The problem is that defaulting on debt can have ruinous consequences for a modernizing nation that wants to continue to knit into the international order. Their assets are seized abroad and their credit ratings are trashed. Reputation is at the heart of the problem that Kremer and Jayachandran want to address.

A case in point: a large portion of South Africa’s borrowing in the ’80s went to pay for severely repressive policies. Yet even though both the Truth and Reconciliation Commission and the Archbishop of Capetown argued that the debt should be repudiated, future president Nelson Mandela signaled in 1993 that South Africa that it would be repaid, and the credit markets remained open to South Africa after its government changed.

The citizens of a nation whose government is borrowing odiously have little recourse by themselves, notes Jayachandran, They can’t exactly complain to the lending banks., and in this sense they are not like individuals whose credit cards have been stolen.

 

Collectively, however, they can appeal to those in the international community who are concerned with violations of human rights. Limiting an odious government’s ability to borrow amounts to a new form of sanction, she says.

Moreover, borrowing restrictions have advantages over more familiar restraints such as trade embargoes. When a country is prohibited from selling its products abroad, workers bear the burden, through job loss and lower wages. Meanwhile, third parties usually continue trading with sanctioned nations. Who cares as long as they have the cash to pay?

But private banks would think twice before lending to sanctioned nations if they knew that their loans had been declared non-binding by the world’s leading powers, international finance organizations and international financial institutions. They would be especially careful if creditor nations took the additional step of forbidding the seizure of assets in case of failure to repay odious debt.

Who would qualify for the cold shoulder? Should the Mexican debt incurred during the long period of PRI domination be declared odious? What about US debts incurred before the passage of the Voting Rights Act of 1965? Mightn’t the doctrine of odious debt simply become another opportunity for the rich to asset that “I’ve got mine, Jack?” — a mechanism by which the sanctimonious rich could deny credit to the deserving poor.

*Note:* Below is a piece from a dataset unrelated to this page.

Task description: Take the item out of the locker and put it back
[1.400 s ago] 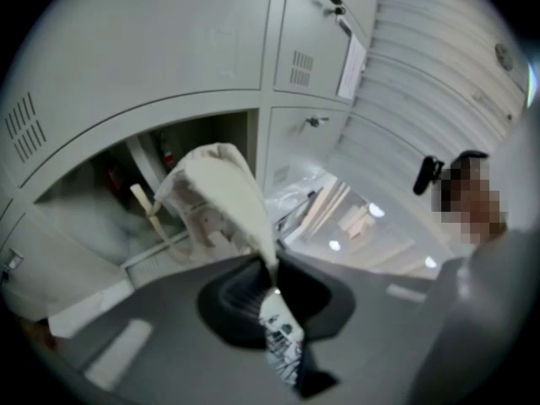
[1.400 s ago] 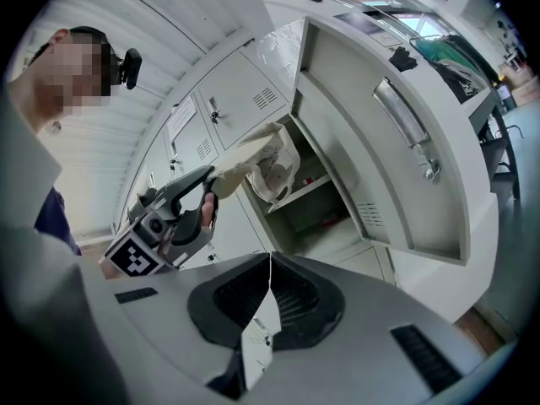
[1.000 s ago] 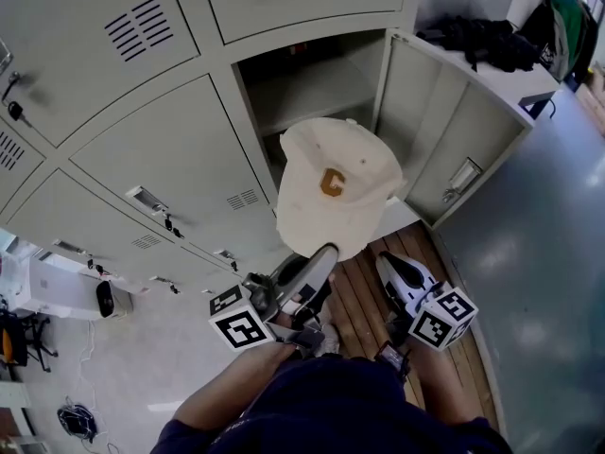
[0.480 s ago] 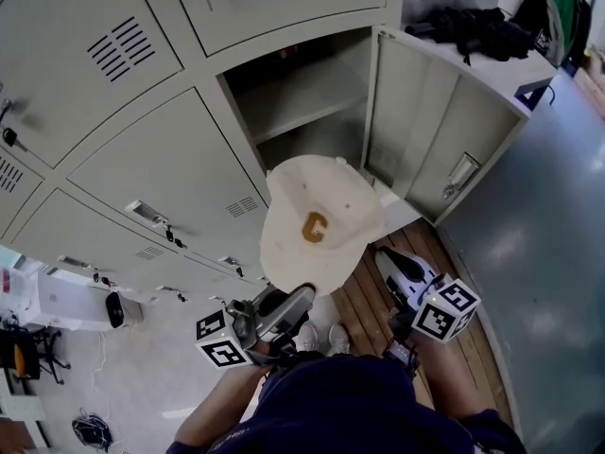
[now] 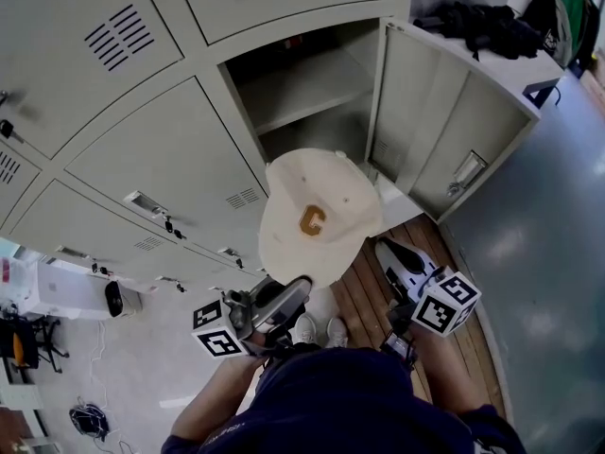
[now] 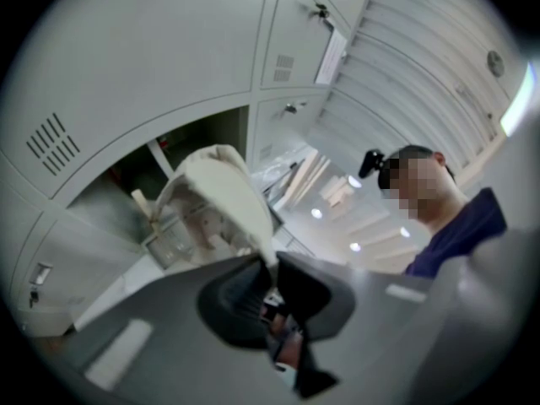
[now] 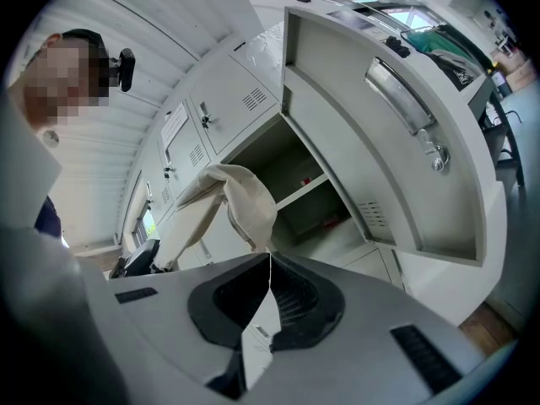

Kremer and Jayachandran argue that there ought to be a strong presumption in favor of democracy. Not that democratically-elected governments never engage in looting — Nigeria and Pakistan are the examples usually given. But quite aside from the presumption that voters in democratic countries get the governments they deserve, an automatic exemption from odious debtor status probably reduces the likelihood of coups.

 

What would prevent the mechanism from turning into just another routine tool of US foreign policy? The authors think some form of super-majority voting scheme would help. They mention the United Nations Security Council, where permanent members China, France, Russia, the United Kingdom and the United States each have veto power.

It is not easy to consider odious debt doctrine in a vacuum. But the next example is seldom far away. It isn’t hard to imagine circumstances in which nearly everyone could agree to cut off credit to a flagrantly-misbehaving dictator.

Remember, no one makes money by not lending. The incentives to funnel capital to developing countries will remain quite strong. But commercial banks unquestionably lend too freely sometimes to shady characters in out-of-the-way places, relying to widely-shared “the rules of the game” to ensure that they will be repaid. Odious debt doctrine is no more intrinsically hazardous to the moral health of lenders and borrowers than is credit card insurance. Aggressive enforcement against theft is the key.